Not everything that is called reform reforms anything. The safe bet is that legislation that is called reform legislation will make things worse. That’s the case with Councilmembers David Grosso’s and Kenyan McDuffie’s "Public Financing of Political Campaigns Amendment Act of 2013," B20-120. Here’s how you actually reform campaign financing in the District of Columbia: 1) you write clear legislation that is simple and easy to understand, 2) you require comprehensive and complete public reports, and 3) you enforce the rules and reporting requirements actively, and prosecute violations. It’s as simple as that, but the council avoids doing it by doing everything else.
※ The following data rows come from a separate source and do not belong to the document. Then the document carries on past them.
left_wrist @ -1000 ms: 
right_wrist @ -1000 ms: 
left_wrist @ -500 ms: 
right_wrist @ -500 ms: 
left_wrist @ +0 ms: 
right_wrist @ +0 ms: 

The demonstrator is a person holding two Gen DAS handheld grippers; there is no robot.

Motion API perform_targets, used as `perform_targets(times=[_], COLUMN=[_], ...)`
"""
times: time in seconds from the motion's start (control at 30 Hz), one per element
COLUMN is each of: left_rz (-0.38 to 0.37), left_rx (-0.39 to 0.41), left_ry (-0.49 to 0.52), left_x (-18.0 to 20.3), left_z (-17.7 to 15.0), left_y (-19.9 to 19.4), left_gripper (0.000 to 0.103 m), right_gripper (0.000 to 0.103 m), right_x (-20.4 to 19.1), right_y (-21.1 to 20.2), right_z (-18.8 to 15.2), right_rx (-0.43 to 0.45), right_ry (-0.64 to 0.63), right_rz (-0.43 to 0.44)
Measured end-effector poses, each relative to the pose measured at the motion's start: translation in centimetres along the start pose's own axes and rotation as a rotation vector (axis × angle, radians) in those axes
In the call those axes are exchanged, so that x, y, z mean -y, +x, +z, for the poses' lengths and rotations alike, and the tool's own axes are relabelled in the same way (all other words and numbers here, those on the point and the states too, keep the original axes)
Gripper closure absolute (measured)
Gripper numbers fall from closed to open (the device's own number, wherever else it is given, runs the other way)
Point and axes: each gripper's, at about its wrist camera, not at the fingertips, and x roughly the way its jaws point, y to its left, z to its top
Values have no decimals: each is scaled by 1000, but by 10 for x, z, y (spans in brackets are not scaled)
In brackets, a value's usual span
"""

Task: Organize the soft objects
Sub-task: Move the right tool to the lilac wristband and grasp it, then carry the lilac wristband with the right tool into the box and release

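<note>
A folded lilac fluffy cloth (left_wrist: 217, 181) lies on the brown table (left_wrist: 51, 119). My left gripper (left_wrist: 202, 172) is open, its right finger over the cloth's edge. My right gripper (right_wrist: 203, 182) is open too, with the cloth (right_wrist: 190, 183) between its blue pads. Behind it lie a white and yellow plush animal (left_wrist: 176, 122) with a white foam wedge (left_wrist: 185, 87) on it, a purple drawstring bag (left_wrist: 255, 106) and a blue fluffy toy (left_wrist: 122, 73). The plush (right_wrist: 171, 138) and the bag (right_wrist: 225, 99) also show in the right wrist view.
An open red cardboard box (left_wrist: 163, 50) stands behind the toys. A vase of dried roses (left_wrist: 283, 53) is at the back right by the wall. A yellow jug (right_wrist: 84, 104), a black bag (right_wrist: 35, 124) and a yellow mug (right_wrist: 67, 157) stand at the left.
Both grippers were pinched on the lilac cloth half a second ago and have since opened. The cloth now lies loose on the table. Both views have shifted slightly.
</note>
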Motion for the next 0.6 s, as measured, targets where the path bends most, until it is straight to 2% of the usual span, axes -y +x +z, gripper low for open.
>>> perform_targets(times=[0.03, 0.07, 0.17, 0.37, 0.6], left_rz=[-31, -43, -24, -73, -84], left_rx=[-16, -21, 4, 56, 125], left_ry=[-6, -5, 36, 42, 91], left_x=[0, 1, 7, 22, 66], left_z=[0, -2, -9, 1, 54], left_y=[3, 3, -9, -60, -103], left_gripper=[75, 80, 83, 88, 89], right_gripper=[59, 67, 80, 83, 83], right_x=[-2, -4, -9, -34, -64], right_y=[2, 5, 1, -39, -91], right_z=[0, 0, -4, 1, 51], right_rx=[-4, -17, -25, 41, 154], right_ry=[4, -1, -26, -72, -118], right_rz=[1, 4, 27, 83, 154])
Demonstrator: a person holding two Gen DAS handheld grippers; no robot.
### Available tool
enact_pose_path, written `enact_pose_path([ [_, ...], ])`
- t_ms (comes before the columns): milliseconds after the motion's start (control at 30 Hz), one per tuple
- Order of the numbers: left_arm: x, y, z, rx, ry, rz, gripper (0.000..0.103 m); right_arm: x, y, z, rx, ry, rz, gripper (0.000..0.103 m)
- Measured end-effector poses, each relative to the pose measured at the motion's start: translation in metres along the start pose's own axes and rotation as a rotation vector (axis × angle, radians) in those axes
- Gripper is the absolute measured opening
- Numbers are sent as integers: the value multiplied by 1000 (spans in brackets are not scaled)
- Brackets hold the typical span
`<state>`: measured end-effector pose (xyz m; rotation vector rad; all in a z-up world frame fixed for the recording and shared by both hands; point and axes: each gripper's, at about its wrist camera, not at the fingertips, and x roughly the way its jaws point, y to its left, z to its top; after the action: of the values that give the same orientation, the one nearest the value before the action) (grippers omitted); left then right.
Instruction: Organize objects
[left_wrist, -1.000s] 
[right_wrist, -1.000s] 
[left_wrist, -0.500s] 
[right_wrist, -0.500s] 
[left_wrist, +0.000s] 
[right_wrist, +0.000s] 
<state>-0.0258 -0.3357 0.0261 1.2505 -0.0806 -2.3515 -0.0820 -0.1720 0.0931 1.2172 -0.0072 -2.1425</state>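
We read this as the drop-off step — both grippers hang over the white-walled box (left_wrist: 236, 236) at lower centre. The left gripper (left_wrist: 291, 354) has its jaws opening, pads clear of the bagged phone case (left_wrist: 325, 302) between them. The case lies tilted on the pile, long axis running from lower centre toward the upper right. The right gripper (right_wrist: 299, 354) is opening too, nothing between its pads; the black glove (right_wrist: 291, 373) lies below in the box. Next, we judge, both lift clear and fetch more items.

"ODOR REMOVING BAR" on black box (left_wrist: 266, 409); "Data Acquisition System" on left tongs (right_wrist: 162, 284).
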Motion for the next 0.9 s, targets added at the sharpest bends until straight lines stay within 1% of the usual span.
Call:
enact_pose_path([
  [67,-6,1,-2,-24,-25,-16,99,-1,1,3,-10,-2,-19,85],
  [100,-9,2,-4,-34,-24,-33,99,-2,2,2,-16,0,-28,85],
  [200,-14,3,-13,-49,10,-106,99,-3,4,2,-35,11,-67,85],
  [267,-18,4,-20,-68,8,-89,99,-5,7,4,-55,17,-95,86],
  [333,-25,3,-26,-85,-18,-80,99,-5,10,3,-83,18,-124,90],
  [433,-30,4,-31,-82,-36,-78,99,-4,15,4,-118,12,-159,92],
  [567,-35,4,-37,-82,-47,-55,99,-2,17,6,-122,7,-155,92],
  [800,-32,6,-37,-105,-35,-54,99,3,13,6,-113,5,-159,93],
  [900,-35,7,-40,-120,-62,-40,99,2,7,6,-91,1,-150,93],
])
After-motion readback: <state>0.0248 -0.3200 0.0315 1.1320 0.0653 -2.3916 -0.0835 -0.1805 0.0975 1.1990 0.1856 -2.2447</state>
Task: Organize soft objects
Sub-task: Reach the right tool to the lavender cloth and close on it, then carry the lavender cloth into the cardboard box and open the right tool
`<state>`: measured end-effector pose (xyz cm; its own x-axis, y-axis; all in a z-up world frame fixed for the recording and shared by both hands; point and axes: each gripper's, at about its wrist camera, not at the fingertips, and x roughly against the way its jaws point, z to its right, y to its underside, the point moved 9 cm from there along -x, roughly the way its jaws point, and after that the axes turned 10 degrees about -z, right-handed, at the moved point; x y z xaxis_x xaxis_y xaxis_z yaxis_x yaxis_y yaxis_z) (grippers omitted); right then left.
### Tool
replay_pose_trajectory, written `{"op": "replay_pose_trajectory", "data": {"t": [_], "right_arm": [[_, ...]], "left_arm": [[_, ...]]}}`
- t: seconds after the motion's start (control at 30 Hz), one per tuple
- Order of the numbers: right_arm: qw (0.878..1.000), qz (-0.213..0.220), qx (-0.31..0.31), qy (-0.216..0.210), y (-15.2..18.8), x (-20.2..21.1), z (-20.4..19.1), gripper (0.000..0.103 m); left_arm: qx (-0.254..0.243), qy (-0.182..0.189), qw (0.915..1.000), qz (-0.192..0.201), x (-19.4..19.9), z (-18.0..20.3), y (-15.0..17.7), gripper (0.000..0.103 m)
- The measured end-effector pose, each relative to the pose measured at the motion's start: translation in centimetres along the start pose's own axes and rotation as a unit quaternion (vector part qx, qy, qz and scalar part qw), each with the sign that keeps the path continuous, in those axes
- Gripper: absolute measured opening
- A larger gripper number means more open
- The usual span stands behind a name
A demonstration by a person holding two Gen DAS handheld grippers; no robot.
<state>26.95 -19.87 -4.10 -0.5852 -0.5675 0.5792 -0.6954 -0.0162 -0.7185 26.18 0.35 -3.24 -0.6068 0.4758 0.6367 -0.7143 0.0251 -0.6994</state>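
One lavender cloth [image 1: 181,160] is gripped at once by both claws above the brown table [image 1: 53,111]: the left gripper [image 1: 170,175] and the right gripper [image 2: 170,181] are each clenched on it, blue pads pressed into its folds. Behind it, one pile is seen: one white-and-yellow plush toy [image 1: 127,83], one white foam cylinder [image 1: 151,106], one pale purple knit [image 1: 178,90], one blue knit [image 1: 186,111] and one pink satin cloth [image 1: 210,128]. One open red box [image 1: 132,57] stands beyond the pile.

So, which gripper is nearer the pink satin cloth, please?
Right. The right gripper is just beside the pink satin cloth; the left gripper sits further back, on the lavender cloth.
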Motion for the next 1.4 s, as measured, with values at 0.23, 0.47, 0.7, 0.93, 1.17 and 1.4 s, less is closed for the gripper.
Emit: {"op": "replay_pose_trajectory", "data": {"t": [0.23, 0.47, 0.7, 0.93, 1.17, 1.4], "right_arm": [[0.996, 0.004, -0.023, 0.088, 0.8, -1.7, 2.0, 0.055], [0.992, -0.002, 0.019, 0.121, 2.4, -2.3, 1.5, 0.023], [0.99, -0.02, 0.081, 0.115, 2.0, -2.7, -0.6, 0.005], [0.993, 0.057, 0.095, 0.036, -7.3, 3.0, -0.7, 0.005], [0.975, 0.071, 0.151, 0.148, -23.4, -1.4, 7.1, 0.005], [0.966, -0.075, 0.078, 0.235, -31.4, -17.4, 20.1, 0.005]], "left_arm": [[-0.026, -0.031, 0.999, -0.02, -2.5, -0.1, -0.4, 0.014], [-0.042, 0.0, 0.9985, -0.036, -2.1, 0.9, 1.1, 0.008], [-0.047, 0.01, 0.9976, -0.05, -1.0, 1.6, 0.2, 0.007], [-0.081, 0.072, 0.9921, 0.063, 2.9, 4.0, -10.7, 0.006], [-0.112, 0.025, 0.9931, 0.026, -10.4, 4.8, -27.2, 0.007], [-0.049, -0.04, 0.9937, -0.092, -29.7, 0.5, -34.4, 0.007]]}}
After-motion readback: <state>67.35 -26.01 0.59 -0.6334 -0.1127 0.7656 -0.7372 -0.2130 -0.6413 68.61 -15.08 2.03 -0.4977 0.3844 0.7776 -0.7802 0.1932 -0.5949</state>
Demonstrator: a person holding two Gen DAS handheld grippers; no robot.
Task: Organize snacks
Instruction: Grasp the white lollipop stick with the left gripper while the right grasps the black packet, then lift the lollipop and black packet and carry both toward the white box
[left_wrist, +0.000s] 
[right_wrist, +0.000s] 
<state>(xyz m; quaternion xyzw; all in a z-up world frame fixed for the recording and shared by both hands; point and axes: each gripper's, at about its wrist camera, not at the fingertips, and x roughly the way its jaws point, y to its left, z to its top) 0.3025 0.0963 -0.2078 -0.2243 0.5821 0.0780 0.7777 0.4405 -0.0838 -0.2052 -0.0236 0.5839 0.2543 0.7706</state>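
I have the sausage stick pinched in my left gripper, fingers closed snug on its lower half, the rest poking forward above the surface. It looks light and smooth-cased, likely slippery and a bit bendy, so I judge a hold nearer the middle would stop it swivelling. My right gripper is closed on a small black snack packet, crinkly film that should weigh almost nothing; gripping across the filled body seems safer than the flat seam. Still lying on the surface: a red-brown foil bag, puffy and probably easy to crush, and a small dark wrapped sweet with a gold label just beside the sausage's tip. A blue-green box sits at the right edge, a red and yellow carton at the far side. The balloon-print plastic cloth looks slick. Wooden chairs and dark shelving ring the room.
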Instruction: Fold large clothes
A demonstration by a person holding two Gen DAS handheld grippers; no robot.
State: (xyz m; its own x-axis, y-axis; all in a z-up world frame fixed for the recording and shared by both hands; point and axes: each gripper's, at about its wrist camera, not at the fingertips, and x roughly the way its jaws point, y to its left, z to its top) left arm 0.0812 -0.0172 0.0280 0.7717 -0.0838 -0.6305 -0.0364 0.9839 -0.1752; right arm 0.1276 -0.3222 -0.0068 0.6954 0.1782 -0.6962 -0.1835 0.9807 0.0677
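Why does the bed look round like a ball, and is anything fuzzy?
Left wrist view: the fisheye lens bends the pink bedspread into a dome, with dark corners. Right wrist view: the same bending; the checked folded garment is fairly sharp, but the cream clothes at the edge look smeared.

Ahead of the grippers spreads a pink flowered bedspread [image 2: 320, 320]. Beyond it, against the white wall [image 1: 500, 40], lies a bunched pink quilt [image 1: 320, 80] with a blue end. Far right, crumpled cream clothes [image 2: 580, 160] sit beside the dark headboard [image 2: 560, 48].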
Grosso’s and McDuffie’s bill is complex, complicated, and difficult to understand; it does nothing to improve reporting requirements, and it abolishes the Office of Campaign Finance and replaces it with a new "Office of Campaign Financing Oversight Office," which will have the additional duty of determining whether politicians spend their campaign funds in approved ways. Sam Smith describes the danger of badly written laws like this in the latest issue of Undernews, "In Washington these days, morality is defined not by philosophy or principles but by restrictive words written by lawyers and ambiguous phrases concocted by public relations experts. Politicians, their academic groupies in the think tanks, and the media accept these words and phrases with little question. Thus justice becomes not a matter of broad decency but of narrow definition and indefinable euphemism,"

Rather than simple ethics reform, the council is bent on engaging in questionable election law experiments. Grosso describes his plans for future mischief in an op-ed article in Sunday’s Washington Post, "Future elections and ethics reforms that we should pursue include open primaries, instant runoff elections, nonpartisan elections, a ban on corporate campaign contributions, and other efforts to encourage the engagement of more people in DC politics." Give me one example of where anything he’s proposing would have effectively addressed any of the instances of political corruption in the District of Columbia in the past — or in the future.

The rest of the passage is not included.